The Serviceguard Extension for Faster Failover is a purchased product that can optimize failover time for certain two-node clusters. The clusters must be configured to meet certain requirements. When installed, the product is enabled by a parameter in the cluster configuration file. Release Notes for the product are posted at http://docs.hp.com -> high availability.

Heartbeat Subnet and Re-formation Time

The speed of cluster re-formation is partially dependent on the type of heartbeat network that is used. Ethernet results in a slower failover time than the other types. If two or more heartbeat subnets are used, the one with the fastest failover time is used.

Cluster Lock Information

The purpose of the cluster lock is to ensure that only one new cluster is formed in the event that exactly half of the previously clustered nodes try to form a new cluster. It is critical that only one new cluster is formed and that it alone has access to the disks specified in its packages. You can specify either a lock disk or a quorum server as the cluster lock.

A one-node cluster does not require a lock. Two-node clusters require the use of a cluster lock, but the lock is recommended for larger clusters as well. Clusters larger than 4 nodes can only use a quorum server as the cluster lock.

Cluster Lock Disk and Re-formation Time

If you are using a lock disk, the acquisition of the cluster lock disk takes different amounts of time depending on the disk I/O interface that is used. After all the disk hardware is configured, but before configuring the cluster, you can use the cmquerycl command specifying all the nodes in the cluster to display a list of available disks and the re-formation time associated with each. Example:

cmquerycl -v -n ftsys9 -n ftsys10 

Alternatively, you can use SAM to display a list of cluster lock physical volumes, including the re-formation time.

By default, Serviceguard selects the disk with the fastest re-formation time. But you may need to choose a different disk because of power considerations. Remember that the cluster lock disk should be separately powered, if possible.

Cluster Lock Disks and Planning for Expansion

You can add additional cluster nodes after the cluster is up and running, but doing so without bringing down the cluster requires you to follow some rules. Recall that a cluster with more than 4 nodes may not have a lock disk. Thus, if you plan to add enough nodes to bring the total to more than 4, you should use a quorum server.

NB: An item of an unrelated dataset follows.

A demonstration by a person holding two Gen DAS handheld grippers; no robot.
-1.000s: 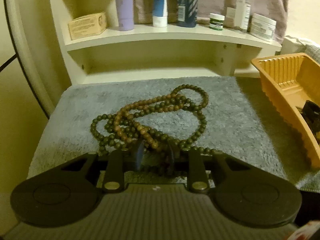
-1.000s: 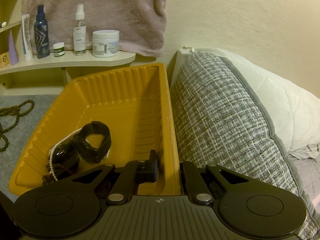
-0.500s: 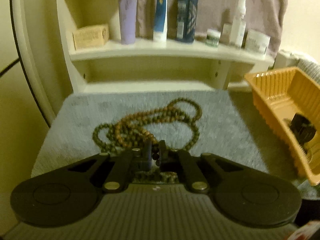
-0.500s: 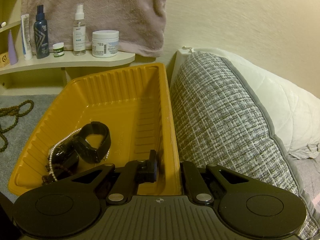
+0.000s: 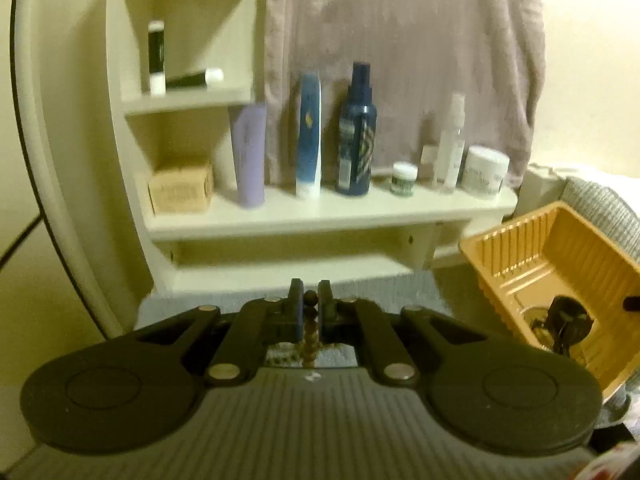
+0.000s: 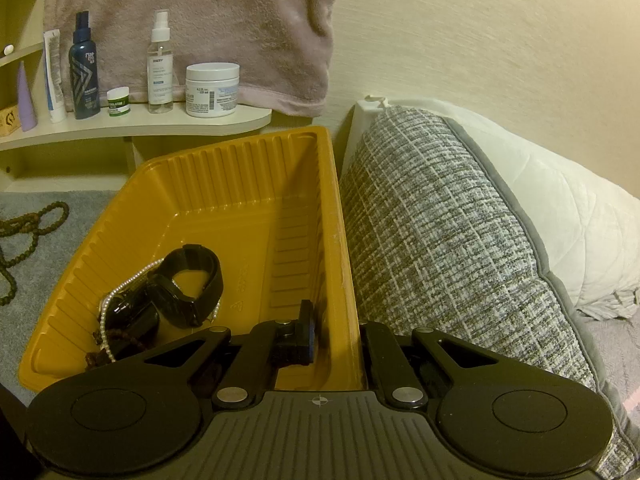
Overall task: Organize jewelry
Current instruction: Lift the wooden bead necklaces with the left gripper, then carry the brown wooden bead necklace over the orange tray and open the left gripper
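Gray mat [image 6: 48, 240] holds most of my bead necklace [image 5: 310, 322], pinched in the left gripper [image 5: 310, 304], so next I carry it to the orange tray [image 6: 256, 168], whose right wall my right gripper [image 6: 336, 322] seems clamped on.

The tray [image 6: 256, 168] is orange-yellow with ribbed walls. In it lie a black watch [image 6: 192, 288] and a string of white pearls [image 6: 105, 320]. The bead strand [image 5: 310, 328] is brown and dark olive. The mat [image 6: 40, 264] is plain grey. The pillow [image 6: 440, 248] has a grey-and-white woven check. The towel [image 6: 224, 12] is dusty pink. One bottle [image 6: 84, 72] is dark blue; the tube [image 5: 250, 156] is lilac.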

Cluster Configuration Parameters

For the operation of the cluster manager, you need to define a set of cluster parameters. These are stored in the binary cluster configuration file, which is located on all nodes in the cluster. These parameters can be entered by editing the cluster configuration template file created by issuing the cmquerycl command, as described in the chapter “Building an HA Cluster Configuration.” The parameter names given below are the names that appear in the cluster ASCII configuration file.

The following parameters must be identified:

CLUSTER_NAME

The name of the cluster as it will appear in the output of cmviewcl and other commands, and as it appears in the cluster configuration file.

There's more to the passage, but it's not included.